WORK ITEM ▸ Below are entries; copy exactly the lines from the one with "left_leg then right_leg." through the one with "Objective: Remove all", both included, and leave out the rest.

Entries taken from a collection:

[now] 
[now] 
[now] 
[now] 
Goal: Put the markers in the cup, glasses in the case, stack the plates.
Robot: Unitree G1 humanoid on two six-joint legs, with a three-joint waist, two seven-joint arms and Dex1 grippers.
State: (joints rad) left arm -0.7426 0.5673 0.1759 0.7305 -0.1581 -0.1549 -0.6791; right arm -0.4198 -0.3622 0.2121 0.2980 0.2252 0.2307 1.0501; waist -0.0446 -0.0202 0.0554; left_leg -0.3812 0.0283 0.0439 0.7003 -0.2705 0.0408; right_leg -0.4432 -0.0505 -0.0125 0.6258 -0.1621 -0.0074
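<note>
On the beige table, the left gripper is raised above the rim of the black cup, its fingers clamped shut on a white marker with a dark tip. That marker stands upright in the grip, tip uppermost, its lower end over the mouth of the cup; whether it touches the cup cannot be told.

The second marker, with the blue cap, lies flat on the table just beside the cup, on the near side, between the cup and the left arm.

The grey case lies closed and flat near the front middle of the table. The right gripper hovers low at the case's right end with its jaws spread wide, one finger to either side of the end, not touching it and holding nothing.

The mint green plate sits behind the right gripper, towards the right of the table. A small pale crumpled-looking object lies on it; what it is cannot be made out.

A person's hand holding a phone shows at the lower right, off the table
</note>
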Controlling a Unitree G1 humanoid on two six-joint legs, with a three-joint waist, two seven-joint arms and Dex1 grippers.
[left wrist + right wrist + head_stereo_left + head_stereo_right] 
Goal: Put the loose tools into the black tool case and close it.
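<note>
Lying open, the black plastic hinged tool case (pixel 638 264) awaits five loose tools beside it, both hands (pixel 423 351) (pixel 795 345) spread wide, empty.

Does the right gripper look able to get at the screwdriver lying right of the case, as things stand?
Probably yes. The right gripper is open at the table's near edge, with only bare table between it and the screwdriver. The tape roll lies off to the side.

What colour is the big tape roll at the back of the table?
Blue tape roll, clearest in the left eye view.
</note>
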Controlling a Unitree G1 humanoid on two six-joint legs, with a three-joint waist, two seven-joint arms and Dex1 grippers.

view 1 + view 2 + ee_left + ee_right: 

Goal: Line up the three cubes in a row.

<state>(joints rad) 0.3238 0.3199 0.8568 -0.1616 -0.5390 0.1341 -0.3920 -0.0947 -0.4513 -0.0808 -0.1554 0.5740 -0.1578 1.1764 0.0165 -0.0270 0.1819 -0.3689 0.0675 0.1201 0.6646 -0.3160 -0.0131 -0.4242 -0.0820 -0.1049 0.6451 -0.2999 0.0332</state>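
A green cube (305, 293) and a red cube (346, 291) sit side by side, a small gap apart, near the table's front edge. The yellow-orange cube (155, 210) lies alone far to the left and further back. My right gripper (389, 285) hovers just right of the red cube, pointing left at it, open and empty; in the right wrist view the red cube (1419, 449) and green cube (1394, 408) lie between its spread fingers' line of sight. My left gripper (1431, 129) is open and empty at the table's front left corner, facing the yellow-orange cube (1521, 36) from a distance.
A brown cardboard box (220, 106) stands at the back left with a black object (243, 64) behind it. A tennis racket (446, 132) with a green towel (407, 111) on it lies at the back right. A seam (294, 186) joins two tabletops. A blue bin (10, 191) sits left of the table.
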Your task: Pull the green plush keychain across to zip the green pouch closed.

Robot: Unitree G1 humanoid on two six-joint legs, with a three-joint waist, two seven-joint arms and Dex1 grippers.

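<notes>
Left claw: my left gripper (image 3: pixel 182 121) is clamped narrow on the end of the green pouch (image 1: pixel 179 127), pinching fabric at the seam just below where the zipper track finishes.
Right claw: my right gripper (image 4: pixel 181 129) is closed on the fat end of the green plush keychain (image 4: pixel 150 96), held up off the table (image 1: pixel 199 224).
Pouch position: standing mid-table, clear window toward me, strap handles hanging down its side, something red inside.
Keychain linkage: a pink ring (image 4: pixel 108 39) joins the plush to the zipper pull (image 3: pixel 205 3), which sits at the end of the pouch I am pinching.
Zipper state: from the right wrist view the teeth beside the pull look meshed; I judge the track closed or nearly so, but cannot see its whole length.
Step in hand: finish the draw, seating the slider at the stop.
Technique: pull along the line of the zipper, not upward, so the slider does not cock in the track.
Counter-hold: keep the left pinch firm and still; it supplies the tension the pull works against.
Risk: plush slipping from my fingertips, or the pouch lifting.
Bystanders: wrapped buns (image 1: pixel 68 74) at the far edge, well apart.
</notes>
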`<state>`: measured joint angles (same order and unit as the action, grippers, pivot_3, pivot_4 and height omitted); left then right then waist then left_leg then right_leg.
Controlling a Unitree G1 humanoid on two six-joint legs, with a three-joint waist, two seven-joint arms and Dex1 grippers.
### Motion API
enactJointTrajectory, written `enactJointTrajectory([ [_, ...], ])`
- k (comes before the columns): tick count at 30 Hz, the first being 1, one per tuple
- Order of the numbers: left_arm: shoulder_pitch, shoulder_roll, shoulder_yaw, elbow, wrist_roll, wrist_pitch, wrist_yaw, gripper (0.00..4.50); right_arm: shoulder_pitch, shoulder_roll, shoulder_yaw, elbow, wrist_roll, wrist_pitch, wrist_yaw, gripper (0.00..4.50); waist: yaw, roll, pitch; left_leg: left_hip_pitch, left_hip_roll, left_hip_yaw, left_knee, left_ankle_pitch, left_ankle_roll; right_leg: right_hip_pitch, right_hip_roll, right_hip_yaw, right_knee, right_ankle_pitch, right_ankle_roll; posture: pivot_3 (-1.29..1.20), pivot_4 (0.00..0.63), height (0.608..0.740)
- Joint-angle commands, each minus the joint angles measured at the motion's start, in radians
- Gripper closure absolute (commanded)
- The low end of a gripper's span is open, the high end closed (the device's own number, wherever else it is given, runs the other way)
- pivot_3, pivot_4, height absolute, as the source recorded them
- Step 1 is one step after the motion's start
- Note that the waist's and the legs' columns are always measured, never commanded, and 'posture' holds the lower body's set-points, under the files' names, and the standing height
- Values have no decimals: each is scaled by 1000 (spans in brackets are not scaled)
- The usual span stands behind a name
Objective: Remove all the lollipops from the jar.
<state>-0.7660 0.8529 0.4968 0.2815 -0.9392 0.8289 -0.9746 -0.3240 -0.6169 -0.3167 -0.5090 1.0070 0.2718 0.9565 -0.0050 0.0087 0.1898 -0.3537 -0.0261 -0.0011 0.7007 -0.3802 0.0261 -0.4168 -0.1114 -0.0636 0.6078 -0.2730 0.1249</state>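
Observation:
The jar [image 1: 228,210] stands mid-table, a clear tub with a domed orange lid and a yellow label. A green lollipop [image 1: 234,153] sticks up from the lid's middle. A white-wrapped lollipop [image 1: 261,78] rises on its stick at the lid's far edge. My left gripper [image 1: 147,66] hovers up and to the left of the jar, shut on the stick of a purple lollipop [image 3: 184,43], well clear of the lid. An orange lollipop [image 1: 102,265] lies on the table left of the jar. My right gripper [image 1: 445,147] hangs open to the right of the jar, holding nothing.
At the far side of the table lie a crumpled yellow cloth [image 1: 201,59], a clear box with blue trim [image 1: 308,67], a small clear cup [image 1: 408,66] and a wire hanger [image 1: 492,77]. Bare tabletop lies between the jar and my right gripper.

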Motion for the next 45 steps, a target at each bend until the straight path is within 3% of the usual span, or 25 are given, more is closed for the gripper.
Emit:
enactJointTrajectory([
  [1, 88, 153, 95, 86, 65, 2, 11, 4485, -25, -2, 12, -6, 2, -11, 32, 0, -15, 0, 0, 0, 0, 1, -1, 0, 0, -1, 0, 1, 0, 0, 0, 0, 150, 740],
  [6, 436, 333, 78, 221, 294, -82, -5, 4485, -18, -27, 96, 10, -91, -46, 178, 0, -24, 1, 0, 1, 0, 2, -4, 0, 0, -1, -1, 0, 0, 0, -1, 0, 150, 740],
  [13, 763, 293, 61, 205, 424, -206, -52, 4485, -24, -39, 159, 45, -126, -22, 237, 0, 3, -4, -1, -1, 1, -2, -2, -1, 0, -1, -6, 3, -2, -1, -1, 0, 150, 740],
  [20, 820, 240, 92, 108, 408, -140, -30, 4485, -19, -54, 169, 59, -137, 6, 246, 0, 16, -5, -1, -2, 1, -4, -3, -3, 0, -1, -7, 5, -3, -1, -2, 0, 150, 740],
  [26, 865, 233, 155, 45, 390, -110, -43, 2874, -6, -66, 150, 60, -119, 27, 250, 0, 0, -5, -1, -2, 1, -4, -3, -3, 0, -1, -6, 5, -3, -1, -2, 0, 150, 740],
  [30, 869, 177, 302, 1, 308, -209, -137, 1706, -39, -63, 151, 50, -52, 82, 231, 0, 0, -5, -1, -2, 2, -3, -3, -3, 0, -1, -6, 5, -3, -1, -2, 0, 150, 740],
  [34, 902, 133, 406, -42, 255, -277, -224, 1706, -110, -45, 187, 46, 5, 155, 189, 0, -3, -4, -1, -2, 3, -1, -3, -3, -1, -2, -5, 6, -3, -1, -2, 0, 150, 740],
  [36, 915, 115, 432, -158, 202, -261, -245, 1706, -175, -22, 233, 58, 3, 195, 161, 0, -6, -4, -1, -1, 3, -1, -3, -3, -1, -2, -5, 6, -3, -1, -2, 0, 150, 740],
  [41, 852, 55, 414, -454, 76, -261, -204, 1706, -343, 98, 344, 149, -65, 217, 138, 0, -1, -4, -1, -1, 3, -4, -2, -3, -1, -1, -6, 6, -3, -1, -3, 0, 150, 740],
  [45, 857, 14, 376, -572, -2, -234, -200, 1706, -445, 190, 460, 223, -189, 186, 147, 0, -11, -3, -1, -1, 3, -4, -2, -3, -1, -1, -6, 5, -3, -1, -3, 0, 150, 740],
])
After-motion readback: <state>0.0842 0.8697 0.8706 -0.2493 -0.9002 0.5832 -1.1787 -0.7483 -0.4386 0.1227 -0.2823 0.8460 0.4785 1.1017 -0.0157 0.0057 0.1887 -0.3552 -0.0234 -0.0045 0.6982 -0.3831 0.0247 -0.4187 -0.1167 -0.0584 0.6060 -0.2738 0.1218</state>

TASK RESULT ▸
`<state>`: measured joint angles (same order and unit as the action, grippers, pivot_3, pivot_4 and height omitted); left then right then waist then left_leg then right_leg.
Controlling a Unitree G1 humanoid on two six-joint legs, with a three-joint waist, two seven-joint arms and Dex1 grippers.
### Motion API
enactJointTrajectory, written `enactJointTrajectory([ [_, ...], ])`
- k (comes before the columns): tick count at 30 Hz, the first being 1, one per tuple
- Order of the numbers: left_arm: shoulder_pitch, shoulder_roll, shoulder_yaw, elbow, wrist_roll, wrist_pitch, wrist_yaw, gripper (0.00..4.50); right_arm: shoulder_pitch, shoulder_roll, shoulder_yaw, elbow, wrist_roll, wrist_pitch, wrist_yaw, gripper (0.00..4.50); waist: yaw, roll, pitch; left_leg: left_hip_pitch, left_hip_roll, left_hip_yaw, left_knee, left_ankle_pitch, left_ankle_roll; right_leg: right_hip_pitch, right_hip_roll, right_hip_yaw, right_knee, right_ankle_pitch, right_ankle_roll; posture: pivot_3 (-1.29..1.20), pivot_4 (0.00..0.63), height (0.608..0.740)
- Joint-angle commands, each minus the joint angles measured at the motion's start, in radians
- Gripper closure absolute (commanded)
- The low end of a gripper's span is open, the high end closed (the device's own number, wherever else it is given, runs the other way)
- pivot_3, pivot_4, height absolute, as the source recorded them
- Step 1 is one step after the motion's start
- Note that the waist's and the legs' columns are always measured, never commanded, and 'posture' holds the lower body's set-points, under the files' names, and the standing height
- Values have no decimals: each is scaled by 1000 (spans in brackets are not scaled)
- The usual span stands behind a name
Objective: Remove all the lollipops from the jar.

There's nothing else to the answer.